Lewis Hamilton topped second practice at the Saudi Arabian Grand Prix after the session was truncated to clean up a high-speed crash by Charles Leclerc crash.
The session had settled into a rhythm of long-run simulation with five minutes remaining in the hour when Leclerc lost control of his Ferrari through the rapid Turn 22 bend. The rear of his car stepped out as he navigated the left-hander, spinning the car backwards into the barriers in a 120mph smash.
Leclerc thankfully emerged unscathed but winded, though the car was substantially damaged, precipitating a long night for the Ferrari mechanics.
It marked the end of a complicated hour in Saudi Arabia. The first post-sunset session of the weekend gave teams and drivers a taste of not only the ambient conditions of the race but also the potential traffic problems for qualifying. The defining factor in the FP2 order was whether a driver managed to get in a clean lap uncompromised by slower cars, which proved very difficult around the narrow, high-speed track.
Hamilton emerged from the session fastest but not unscathed by the traffic.
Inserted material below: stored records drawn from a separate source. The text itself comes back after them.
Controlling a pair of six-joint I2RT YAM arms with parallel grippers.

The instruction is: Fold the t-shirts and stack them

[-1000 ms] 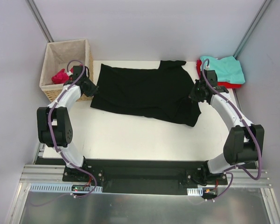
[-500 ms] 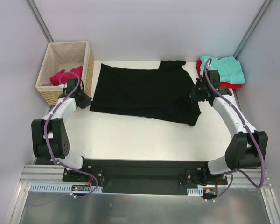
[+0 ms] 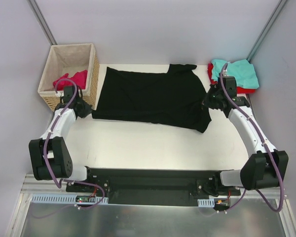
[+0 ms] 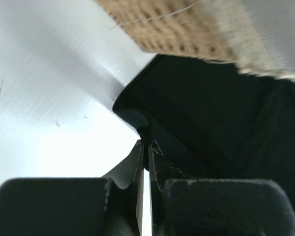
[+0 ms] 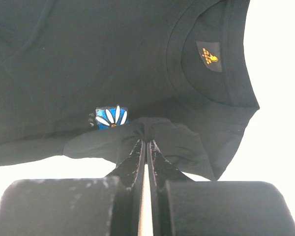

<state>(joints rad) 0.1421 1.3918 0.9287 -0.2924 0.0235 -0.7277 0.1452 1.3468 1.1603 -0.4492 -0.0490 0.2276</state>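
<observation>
The large black t-shirt lies spread across the back of the table. My left gripper is shut on its near left corner, beside the basket. In the left wrist view that gripper pinches a fold of the black cloth. My right gripper is shut on the shirt's right edge. The right wrist view shows it gripping bunched black cloth below the collar label. A teal tee lies on a red tee at the back right. A magenta-pink tee sits in the basket.
The wicker basket with beige lining stands at the back left corner, touching the black shirt's left side; its woven wall fills the top of the left wrist view. Grey walls close in the table on three sides.
My left gripper has moved toward the near left and my right gripper outward to the right. The black shirt is drawn wider and flatter between them.
</observation>
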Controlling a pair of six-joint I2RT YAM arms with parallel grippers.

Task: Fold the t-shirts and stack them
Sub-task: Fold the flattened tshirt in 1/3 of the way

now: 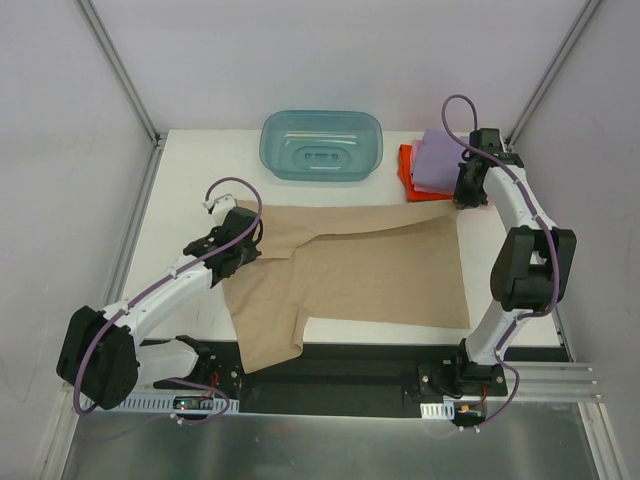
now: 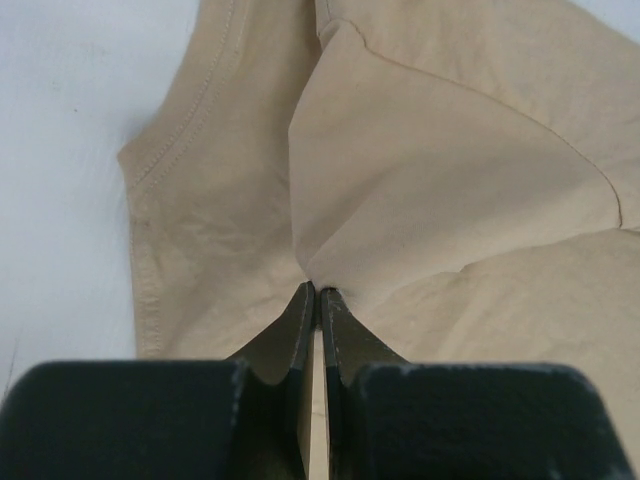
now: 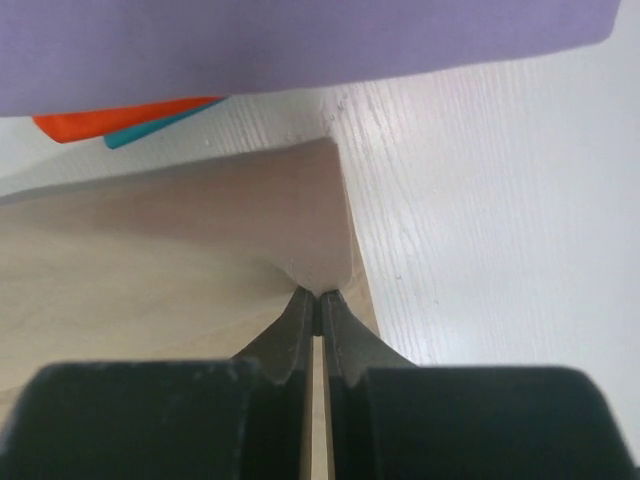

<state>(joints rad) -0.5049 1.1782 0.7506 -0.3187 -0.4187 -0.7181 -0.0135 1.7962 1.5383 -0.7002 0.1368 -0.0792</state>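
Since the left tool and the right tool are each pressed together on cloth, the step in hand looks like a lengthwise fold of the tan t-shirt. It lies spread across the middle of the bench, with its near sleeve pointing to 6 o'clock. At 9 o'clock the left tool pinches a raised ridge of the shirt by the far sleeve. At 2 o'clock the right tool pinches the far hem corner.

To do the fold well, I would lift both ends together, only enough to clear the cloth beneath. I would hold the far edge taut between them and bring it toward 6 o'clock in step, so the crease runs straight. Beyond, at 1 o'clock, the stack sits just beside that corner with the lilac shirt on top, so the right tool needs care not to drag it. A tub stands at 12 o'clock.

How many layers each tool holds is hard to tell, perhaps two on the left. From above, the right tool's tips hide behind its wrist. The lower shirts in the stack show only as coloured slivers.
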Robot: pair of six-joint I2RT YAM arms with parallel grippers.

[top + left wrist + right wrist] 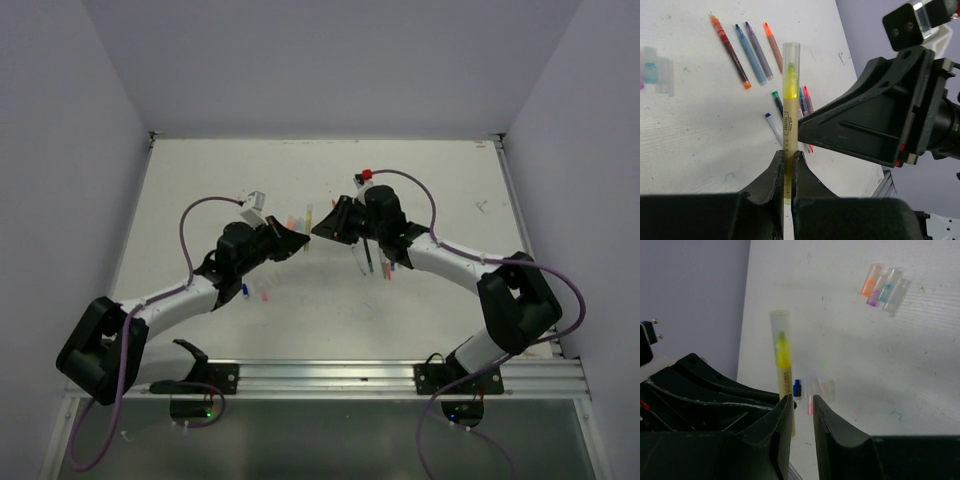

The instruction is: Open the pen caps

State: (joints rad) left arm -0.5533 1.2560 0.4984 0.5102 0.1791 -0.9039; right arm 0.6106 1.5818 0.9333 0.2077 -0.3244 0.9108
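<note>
The left gripper is clamped on the lower barrel of a yellow highlighter and holds it upright above the table. Its clear cap is seated on the highlighter's top end, over the yellow tip.

The right gripper stands close beside the highlighter with its jaws apart and nothing between them. In the right wrist view the cap sits just left of that gap, not inside it.

Uncapped pens lie on the table beyond the highlighter, and loose caps lie farther off.

The cap looks light, stiff and smooth, probably a friction fit and likely slippery. The best hold is probably across its round sides above the barrel joint, pulling straight along the highlighter. Squeezing too hard could pinch the cap tighter.
</note>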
His quickest time of 1m29.018s was set on the medium tire in the first 20 minutes, and he couldn’t beat it with the soft compound after coming across a slow-moving Antonio Giovinazzi on his first flying lap.
Mercedes teammate Valtteri Bottas was similarly affected, his 0.061s deficit on the medium tire a reflection of being unable to complete a clean lap on softs.
Championship leader Max Verstappen had two attempts at a soft-compound run after having his first attempt similarly compromised, and although he was able to improve on his medium-tire time to lap 0.195s off the pace, it was an only fractional gain. It left him an unrepresentative fourth behind Pierre Gasly, who navigated the traffic superbly to take third just 0.081s off the pace.
Verstappen then switched to his high-fuel runs, albeit with a shorter run than planned after attempting another flyer unsuccessfully, which was compromised further by the late red flag. All this left him short of Mercedes on long-run calculations.
Alpine slipped into fifth and sixth in the order, with Fernando Alonso and Esteban Ocon around half a second off the pace.
Carlos Sainz led the way for Ferrari in seventh ahead of Yuki Tsunoda, who seemed comfortable in his AlphaTauri despite the half-second deficit to Gasly.
Sergio Perez found only a couple of tenths between the medium and soft compounds to end the morning seventh, with Red Bull Racing concerned it isn’t able to extract as much pace from the softer compounds as it is from the harder tires in the range. The crashed Leclerc completed the top 10.
McLaren teammates Daniel Ricciardo and Lando Norris were closely matched just outside the top 10 and fractionally ahead of Alfa Romeo duo Antonio Giovinazzi and Kimi Raikkonen, with Aston Martin’s Lance Stroll and Sebastian Vettel following another 0.4s behind.
George Russell was 17th for Williams after a brake-by-wire problem early in the hour, with Mick Schumacher putting his Haas 18th.
Nicholas Latifi and Nikita Mazepin completed the order in 19th and 20th.